Santo Agostinho segundo Rossellini se mantém atual

Miguel Pereira * - Do Portal

26/09/2011

 Reprodução

Durante o XV Encontro Nacional da Sociedade Brasileira de Estudos de Cinema e Audiovisual (Socine), que se realizou entre os dias 21 e 23 de setembro, na Escola de Comunicação da UFRJ, numa mesa temática sobre vidas de santos no cinema, analisei o filme Santo Agostinho, de Roberto Rossellini. Trata-se de uma produção feita para a televisão, em 1972, que está disponível em DVD nas locadoras da cidade. O filme não é uma biografia detalhada do santo. Rossellini procura mostrar como o pensamento de Agostinho continua atual. É, portanto, um filme sobre as ideias do primeiro teólogo que sistematizou a doutrina católica, aplicando a ela os fundamentos filosóficos até então existentes. Vai além do trabalho de sistematização do credo empreendido pelos chamados padres da Igreja, que ficou conhecido como Patrística, nos séculos iniciais do cristianismo.

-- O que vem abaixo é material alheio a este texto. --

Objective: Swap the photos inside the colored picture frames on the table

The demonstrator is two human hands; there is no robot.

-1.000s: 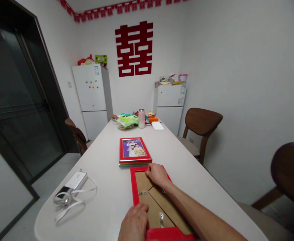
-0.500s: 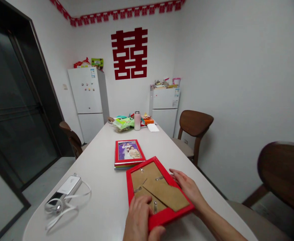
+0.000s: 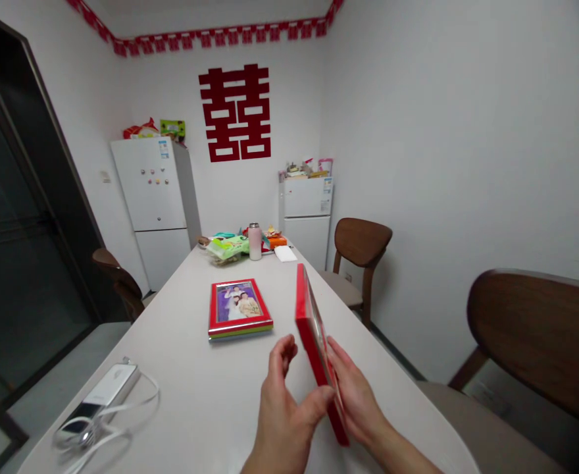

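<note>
A red picture frame [image 3: 312, 332] stands on edge above the white table [image 3: 195, 395], tilted nearly upright. My left hand [image 3: 284, 408] grips its near lower edge with the thumb against it and the fingers loosely raised. My right hand [image 3: 356, 395] lies along the frame's right face, supporting it. A stack of framed photos [image 3: 238, 308], red on top, lies flat further along the table.
A power bank with a white cable [image 3: 95, 405] lies near the table's left edge. Snacks and a pink flask [image 3: 254, 241] sit at the far end. Brown chairs [image 3: 361, 253] stand to the right, another chair [image 3: 114, 280] to the left. Two white fridges [image 3: 154, 197] line the back wall.
The frame went from lying back-up on the table to being lifted and turned up on edge. My right hand slid from its top edge to its right side.
</note>
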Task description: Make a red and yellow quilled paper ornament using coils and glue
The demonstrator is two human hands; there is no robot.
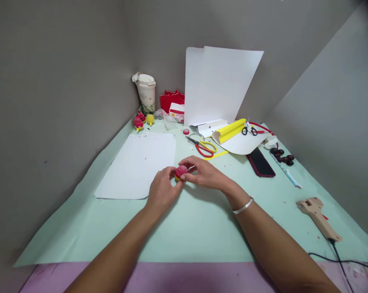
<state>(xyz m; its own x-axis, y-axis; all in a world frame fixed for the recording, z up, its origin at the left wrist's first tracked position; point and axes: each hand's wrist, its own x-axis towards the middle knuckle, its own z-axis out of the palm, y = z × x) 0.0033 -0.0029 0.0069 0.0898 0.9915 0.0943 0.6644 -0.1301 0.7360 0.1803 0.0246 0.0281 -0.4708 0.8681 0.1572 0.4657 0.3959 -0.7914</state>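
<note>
A small ribbed ornament [181,171], red on top and yellow below, is held between both hands near the middle of the table. My left hand [164,189] grips it from the left with thumb and fingers, just beside the white sheet [135,167]. From the right, my right hand [203,174] pinches it with thumb and fingers; a silver bangle [243,205] circles that wrist. Parts of the ornament are covered by the fingers. Beyond the right hand lie scissors [205,147] with red and yellow handles, blades partly apart.
At back left are red-and-yellow ornaments [138,123], a yellow piece [150,119] and a lidded cup [146,95]. White boards [220,85] lean on the wall. Yellow rolled paper [231,131], small scissors [249,129], a phone [261,162], dark beads [283,157] and a corded glue gun [319,217] lie rightward.
</note>
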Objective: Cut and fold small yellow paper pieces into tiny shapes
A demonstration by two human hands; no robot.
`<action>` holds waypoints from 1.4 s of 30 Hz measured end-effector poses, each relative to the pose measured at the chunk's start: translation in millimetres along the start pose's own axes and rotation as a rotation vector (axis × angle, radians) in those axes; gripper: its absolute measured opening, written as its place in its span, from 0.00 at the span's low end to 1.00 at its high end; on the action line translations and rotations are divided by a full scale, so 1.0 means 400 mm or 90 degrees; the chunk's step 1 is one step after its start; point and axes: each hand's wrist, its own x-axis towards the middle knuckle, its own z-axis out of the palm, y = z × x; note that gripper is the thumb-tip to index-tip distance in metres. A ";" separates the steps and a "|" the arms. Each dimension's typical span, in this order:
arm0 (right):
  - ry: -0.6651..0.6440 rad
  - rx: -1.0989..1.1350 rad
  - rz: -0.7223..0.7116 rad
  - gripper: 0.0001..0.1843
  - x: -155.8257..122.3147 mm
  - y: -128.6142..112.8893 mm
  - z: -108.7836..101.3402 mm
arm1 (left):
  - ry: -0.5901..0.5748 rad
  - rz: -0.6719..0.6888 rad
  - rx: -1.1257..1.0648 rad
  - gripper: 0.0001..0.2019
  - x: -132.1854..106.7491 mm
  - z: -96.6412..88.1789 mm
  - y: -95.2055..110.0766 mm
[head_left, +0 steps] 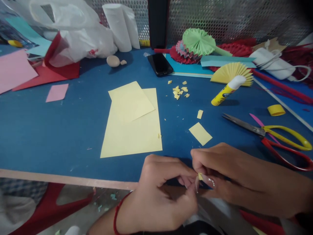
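Head view: one blue surface (85,137), pale-edged, backed by a perforated metal panel (207,19). Upon it: two overlapping pale-yellow sheets (132,130); beyond and to their right, a cluster of yellow scraps (178,92); a small yellow rectangle (200,133); one glue stick (225,93); one pair of scissors (260,130), at right.

Hands, two: left hand (163,192), red cord (116,212) at wrist, fingers bent; right hand (242,179), fingers curled. Both pinched one tiny yellow paper piece (200,176) where their fingertips met, above the surface's near edge.

Obscured: most of the piece, behind fingertips; exact finger placement, unclear; right forearm, cut off by the frame; glue-stick lettering, illegible.
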 end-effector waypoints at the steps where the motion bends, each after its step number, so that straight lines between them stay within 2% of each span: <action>1: -0.001 0.012 0.000 0.09 0.001 0.001 0.000 | 0.002 0.001 -0.002 0.04 0.001 0.001 0.000; 17: -0.025 0.027 0.006 0.09 -0.005 -0.005 0.003 | 0.006 -0.002 -0.009 0.01 0.000 0.005 0.000; 31: -0.005 0.034 0.017 0.09 -0.002 0.001 0.007 | 0.038 0.015 0.009 0.04 0.002 0.011 0.002; 33: 0.036 0.040 0.011 0.10 0.001 0.002 0.008 | 0.051 0.019 -0.007 0.04 0.000 0.009 0.000; 35: 0.117 0.015 -0.003 0.10 0.005 0.005 0.014 | 0.068 0.029 -0.005 0.04 -0.002 0.008 -0.003; 39: 0.299 -0.080 -0.115 0.10 0.008 0.016 0.037 | 0.133 0.084 0.101 0.05 -0.009 0.012 -0.013; 42: 0.327 -0.152 -0.196 0.09 0.005 0.027 0.060 | 0.148 0.146 0.186 0.06 -0.011 0.016 -0.019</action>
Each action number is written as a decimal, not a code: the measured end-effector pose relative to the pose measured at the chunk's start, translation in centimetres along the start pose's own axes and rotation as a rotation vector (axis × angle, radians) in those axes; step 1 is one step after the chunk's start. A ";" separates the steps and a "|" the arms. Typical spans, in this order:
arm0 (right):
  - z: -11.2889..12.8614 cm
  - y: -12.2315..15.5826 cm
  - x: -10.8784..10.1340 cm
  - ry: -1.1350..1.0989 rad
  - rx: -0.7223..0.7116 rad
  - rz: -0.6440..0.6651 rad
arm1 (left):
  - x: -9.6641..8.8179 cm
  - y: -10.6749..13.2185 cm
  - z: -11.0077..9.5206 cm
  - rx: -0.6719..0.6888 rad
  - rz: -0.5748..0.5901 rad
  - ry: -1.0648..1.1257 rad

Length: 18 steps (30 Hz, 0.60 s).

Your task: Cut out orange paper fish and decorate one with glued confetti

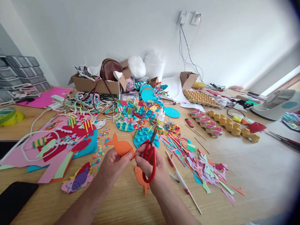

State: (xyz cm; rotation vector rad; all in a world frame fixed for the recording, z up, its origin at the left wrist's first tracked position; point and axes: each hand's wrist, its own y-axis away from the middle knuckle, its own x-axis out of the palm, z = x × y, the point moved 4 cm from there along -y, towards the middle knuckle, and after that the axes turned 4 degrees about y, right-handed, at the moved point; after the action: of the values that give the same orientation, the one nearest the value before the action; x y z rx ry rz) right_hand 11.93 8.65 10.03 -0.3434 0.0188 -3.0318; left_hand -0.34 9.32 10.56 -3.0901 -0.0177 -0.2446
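My left hand point(117, 163) is closed on an orange paper fish point(122, 147), its tail pointing up and left. Red-handled scissors point(150, 156) rest in my right hand point(156, 165), blades pointing up and away from me. The fingertips of that hand come close to the fish's right end; whether they pinch it I cannot tell. Beneath my hands, a second orange paper fish point(140, 178) with a drawn face lies on the table, partly hidden by the right hand. Just beyond is a round blue piece point(138, 139) with egg-carton cups.
Paper scraps point(211, 172) and a long stick point(194, 201) lie to the right. Stacked paper fish point(78, 180), coloured sheets point(30, 143) and a black phone point(17, 200) are on the left. Egg-carton strips point(226, 123) and a cardboard box point(93, 86) stand farther back.
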 end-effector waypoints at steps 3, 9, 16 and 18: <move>0.2 -0.4 0.4 -0.013 -0.008 0.003 | 0.2 -0.1 0.0 0.007 0.039 -0.030; 0.0 -0.4 0.8 -0.001 0.038 0.035 | -0.1 0.0 0.0 0.031 0.007 -0.004; -0.3 1.6 1.1 0.268 0.115 0.274 | -1.1 0.0 -0.5 0.045 -0.083 0.102; -0.6 2.0 1.1 0.306 0.138 0.302 | -1.3 -0.1 -0.3 0.027 -0.075 0.131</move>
State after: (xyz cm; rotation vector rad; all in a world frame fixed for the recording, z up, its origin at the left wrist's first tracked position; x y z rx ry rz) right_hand 10.88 6.56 9.62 0.1252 -0.1074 -2.7353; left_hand -1.67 9.43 10.69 -3.0434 -0.1309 -0.4447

Na verdade, Agostinho parte do que já tinha sido elaborado por esse conjunto de autores e, observando as disputas doutrinárias que estavam em grande efervescência naquele momento – ele mesmo fora maniqueísta –, se aplica aos estudos filosóficos para buscar a sustentação necessária a uma doutrina sólida e sistemática. O que Santo Tomás faria séculos depois com Aristóteles, Agostinho fez, parcialmente, com Platão. Rossellini, no entanto, não estava muito interessado nas questões teológicas e sim no modo como Santo Agostinho lidou com o pensamento enquanto forma de superação da crise humana. Ao perceber que o santo viveu num momento de transição de civilizações e soube lidar com isso de forma exemplar, motivou-se para realizar o filme.

Não foi o primeiro santo que Rossellini transformou em filme. Em 1950, realizou a mais bela biografia de São Francisco de Assis que o cinema já produziu.  No caso de Santo Agostinho, fixou-se apenas nos últimos 30 anos de sua vida, já como bispo de Hipona. Enfoca, no filme, como usou o seu talento para promover reconciliação no pensamento e nas ações cotidianas. A sua habilidade em lidar com os contrários e o modo como construiu a concórdia entre poderes e radicais fundamentalistas. Foi capaz de acolher seus principais adversários, os donatistas, quando estes caíram em desgraça dos poderosos da época. O Agostinho que nos é mostrado na narrativa de Rossellini é aquele que semeia a paz e a concórdia e não o conflito e a desavença. Inteligência típica de tempos conturbados que busca soluções e não o aprofundamento dos conflitos.

Com este filme Rossellini comprovou que o cinema pode ser também um veículo do conhecimento sofisticado e com caráter educativo. Narrado com simplicidade e verdade, Santo Agostinho é um filme realizado há quase 40 anos e ainda hoje tem muito a nos dizer.

* Miguel Pereira é professor da PUC-Rio e crítico de cinema.